Regarding the females, I read someplace that when the females come in towards the bank and release their eggs they only release a portion and return to deeper water afterwards. They will do this several times, it is Mother Nature's way a preserving the species (in case the lake level drops suddenly and the eggs are left high and dry). The cooler weather this week probably has pushed the fish out a little deeper than normal.

Posted

I went out with a friend on Tuesday evening to troll crankbaits for crappie, new thing for me. We ended up catching a few, but not many, although more than other fishermen were getting. The brushpiles are absolutely blown up with fish on them, I assume waiting till dark to move to the bank, spawn a little and move back out. Once the spawn is over the crankbait thing should be awesome, we will see.

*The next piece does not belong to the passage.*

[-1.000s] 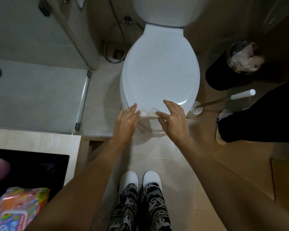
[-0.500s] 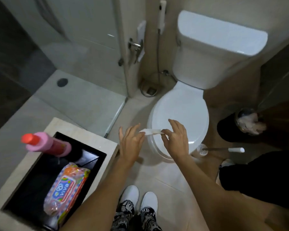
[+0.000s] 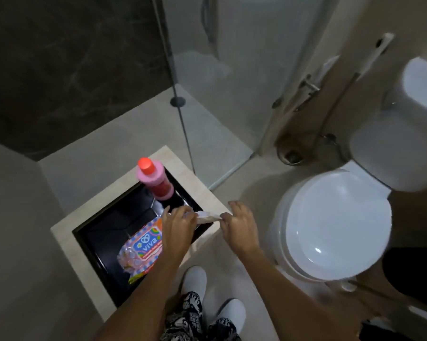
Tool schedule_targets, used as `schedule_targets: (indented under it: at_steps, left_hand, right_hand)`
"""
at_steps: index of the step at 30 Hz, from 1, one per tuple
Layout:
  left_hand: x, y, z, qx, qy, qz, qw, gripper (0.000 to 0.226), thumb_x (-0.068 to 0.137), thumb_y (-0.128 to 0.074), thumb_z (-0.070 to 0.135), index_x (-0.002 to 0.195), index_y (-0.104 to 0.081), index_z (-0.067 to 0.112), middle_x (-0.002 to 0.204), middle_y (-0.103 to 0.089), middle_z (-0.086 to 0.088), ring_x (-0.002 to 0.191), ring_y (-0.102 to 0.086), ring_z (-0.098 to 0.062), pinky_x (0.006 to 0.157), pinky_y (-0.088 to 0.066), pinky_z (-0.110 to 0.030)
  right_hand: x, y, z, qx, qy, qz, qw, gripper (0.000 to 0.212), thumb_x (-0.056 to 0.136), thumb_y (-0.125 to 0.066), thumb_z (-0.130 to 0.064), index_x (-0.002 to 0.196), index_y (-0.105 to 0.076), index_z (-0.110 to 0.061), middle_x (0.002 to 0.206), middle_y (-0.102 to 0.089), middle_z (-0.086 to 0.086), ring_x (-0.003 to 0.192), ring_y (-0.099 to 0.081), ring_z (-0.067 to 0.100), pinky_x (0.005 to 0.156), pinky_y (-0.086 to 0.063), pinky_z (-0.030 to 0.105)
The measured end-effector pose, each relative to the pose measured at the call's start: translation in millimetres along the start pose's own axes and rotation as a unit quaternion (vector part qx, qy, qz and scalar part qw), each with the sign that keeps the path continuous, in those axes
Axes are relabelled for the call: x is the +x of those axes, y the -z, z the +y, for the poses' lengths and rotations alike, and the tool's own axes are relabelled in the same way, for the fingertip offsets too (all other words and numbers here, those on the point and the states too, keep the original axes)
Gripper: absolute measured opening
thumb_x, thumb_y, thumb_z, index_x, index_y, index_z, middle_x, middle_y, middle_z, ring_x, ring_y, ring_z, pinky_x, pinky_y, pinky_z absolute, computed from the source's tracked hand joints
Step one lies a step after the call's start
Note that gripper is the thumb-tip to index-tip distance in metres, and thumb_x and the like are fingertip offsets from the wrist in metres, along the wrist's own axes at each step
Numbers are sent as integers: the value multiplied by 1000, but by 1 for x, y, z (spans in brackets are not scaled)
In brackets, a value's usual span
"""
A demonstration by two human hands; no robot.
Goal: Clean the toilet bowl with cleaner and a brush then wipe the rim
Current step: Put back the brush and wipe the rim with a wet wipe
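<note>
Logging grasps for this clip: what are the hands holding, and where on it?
A crumpled white wipe, stretched between both hands: left hand pinches its left end, right hand its right end.

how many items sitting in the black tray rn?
2: a pink bottle with a red cap upright at the far corner of the black tray, and a wet-wipes pack lying near the left hand. The arm may hide more.
</note>
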State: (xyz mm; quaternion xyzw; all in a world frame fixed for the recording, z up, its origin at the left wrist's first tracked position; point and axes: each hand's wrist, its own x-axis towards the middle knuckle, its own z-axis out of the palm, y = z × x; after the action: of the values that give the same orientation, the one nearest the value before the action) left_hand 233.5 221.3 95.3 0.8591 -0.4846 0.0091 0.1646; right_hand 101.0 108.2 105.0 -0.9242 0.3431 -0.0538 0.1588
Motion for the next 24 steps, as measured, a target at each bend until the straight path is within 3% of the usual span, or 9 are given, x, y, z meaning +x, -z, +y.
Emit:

I am also seeing a tremendous hatch of fry in the shallow waters, werent sure what they were, but today I scooped up a few in a smalll net to look closer at, they are so small and nearly transparent its hard to tell for sure, but judging by the small mouth that appears to be almost upturned slightly I believe they are gizzard shad, so the food base seems to be safe for another year. The water on the lower end of the lake is not quite as clear, starting to get some of the greenish cast to it from suspended algae. Dang weather just won't stabilize long enough for me to work on them. On the plus side my buddy has a Humminbird Down Imaging unit on his trolling motor and while trolling the crankbaits we find many many more brushpiles that with the push of a button become marked in its GPS memory, makes me want one of those units just for that purpose.